● **Task details**
Once you have reviewed the listing below, restate it word for word.

(Data shown Opens)

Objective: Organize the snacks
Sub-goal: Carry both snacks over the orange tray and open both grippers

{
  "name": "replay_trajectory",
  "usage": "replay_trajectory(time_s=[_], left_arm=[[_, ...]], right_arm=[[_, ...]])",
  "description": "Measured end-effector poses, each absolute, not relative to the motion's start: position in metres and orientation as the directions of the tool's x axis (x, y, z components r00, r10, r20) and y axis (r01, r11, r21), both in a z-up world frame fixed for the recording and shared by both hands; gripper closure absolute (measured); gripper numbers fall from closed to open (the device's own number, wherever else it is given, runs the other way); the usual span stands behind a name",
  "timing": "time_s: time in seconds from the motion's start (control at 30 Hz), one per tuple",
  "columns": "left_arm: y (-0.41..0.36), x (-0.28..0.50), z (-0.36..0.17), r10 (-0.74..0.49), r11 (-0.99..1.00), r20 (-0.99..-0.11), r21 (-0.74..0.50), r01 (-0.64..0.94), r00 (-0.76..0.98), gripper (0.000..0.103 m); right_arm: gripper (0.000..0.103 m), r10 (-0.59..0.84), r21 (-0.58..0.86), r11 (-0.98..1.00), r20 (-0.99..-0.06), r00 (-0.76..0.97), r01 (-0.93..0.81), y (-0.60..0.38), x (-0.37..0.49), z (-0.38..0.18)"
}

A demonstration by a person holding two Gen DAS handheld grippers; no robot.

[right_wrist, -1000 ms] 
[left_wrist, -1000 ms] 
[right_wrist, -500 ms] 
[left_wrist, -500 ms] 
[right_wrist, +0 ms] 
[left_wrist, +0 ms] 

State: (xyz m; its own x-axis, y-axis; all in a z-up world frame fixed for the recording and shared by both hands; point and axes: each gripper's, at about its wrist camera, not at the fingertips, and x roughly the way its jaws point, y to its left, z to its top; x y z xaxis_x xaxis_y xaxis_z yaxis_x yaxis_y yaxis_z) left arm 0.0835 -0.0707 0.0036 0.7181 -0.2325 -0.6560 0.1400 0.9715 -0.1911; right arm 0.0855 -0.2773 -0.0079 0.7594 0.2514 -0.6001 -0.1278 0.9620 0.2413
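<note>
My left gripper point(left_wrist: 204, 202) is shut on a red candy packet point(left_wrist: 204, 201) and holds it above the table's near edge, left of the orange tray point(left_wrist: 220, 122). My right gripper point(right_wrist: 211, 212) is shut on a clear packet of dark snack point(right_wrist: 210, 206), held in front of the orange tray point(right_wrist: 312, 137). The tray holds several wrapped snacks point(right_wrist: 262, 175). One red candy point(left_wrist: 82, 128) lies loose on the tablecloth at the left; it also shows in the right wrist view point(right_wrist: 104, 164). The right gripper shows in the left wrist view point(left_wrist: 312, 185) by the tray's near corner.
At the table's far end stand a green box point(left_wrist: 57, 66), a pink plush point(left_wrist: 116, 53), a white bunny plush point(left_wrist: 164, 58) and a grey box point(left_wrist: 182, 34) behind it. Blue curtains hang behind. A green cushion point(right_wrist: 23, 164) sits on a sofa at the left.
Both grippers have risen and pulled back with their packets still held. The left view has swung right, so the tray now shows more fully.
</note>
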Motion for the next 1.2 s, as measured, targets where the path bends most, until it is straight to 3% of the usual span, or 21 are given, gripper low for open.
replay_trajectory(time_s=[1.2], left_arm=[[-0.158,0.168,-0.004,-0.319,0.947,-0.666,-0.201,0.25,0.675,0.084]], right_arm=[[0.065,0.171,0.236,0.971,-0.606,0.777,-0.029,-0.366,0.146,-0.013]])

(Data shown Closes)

● **Answer for the task**
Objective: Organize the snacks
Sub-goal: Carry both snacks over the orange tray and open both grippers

{
  "name": "replay_trajectory",
  "usage": "replay_trajectory(time_s=[_], left_arm=[[_, ...]], right_arm=[[_, ...]])",
  "description": "Measured end-effector poses, each absolute, not relative to the motion's start: position in metres and orientation as the directions of the tool's x axis (x, y, z components r00, r10, r20) and y axis (r01, r11, r21), both in a z-up world frame fixed for the recording and shared by both hands; gripper closure absolute (measured); gripper numbers fall from closed to open (the device's own number, wherever else it is given, runs the other way); the usual span stands behind a name",
  "timing": "time_s: time in seconds from the motion's start (control at 30 Hz), one per tuple",
  "columns": "left_arm: y (-0.41..0.36), x (-0.28..0.50), z (-0.36..0.17), r10 (-0.74..0.49), r11 (-0.99..1.00), r20 (-0.99..-0.11), r21 (-0.74..0.50), r01 (-0.64..0.94), r00 (-0.76..0.98), gripper (0.000..0.103 m); right_arm: gripper (0.000..0.103 m), r10 (-0.59..0.84), r21 (-0.58..0.86), r11 (-0.98..1.00), r20 (-0.99..-0.06), r00 (-0.76..0.97), r01 (-0.93..0.81), y (-0.60..0.38), x (-0.37..0.49), z (-0.38..0.18)"
}

A demonstration by a person holding two Gen DAS handheld grippers; no robot.

[right_wrist, -1000 ms] 
[left_wrist, -1000 ms] 
[right_wrist, -500 ms] 
[left_wrist, -500 ms] 
[right_wrist, +0 ms] 
[left_wrist, +0 ms] 

State: (xyz m; its own x-axis, y-axis; all in a z-up world frame fixed for the recording and shared by both hands; point and axes: each gripper's, at about its wrist camera, not at the fingertips, and x roughly the way its jaws point, y to its left, z to its top; x y z xaxis_x xaxis_y xaxis_z yaxis_x yaxis_y yaxis_z) left arm 0.0835 -0.0707 0.0036 0.7181 -0.2325 -0.6560 0.1400 0.9715 -0.1911; right arm 0.0855 -0.2773 -0.0079 0.7594 0.2514 -0.6001 -0.1278 0.9620 0.2413
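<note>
My left gripper point(left_wrist: 204, 202) is shut on a red candy packet point(left_wrist: 204, 201) and holds it above the table's near edge, left of the orange tray point(left_wrist: 220, 122). My right gripper point(right_wrist: 211, 212) is shut on a clear packet of dark snack point(right_wrist: 210, 206), held in front of the orange tray point(right_wrist: 312, 137). The tray holds several wrapped snacks point(right_wrist: 262, 175). One red candy point(left_wrist: 82, 128) lies loose on the tablecloth at the left; it also shows in the right wrist view point(right_wrist: 104, 164). The right gripper shows in the left wrist view point(left_wrist: 312, 185) by the tray's near corner.
At the table's far end stand a green box point(left_wrist: 57, 66), a pink plush point(left_wrist: 116, 53), a white bunny plush point(left_wrist: 164, 58) and a grey box point(left_wrist: 182, 34) behind it. Blue curtains hang behind. A green cushion point(right_wrist: 23, 164) sits on a sofa at the left.
Both grippers have risen and pulled back with their packets still held. The left view has swung right, so the tray now shows more fully.
</note>
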Motion for the next 1.2 s, as measured, targets where the path bends most, until it is straight to 3% of the usual span, or 21 are given, gripper low for open.
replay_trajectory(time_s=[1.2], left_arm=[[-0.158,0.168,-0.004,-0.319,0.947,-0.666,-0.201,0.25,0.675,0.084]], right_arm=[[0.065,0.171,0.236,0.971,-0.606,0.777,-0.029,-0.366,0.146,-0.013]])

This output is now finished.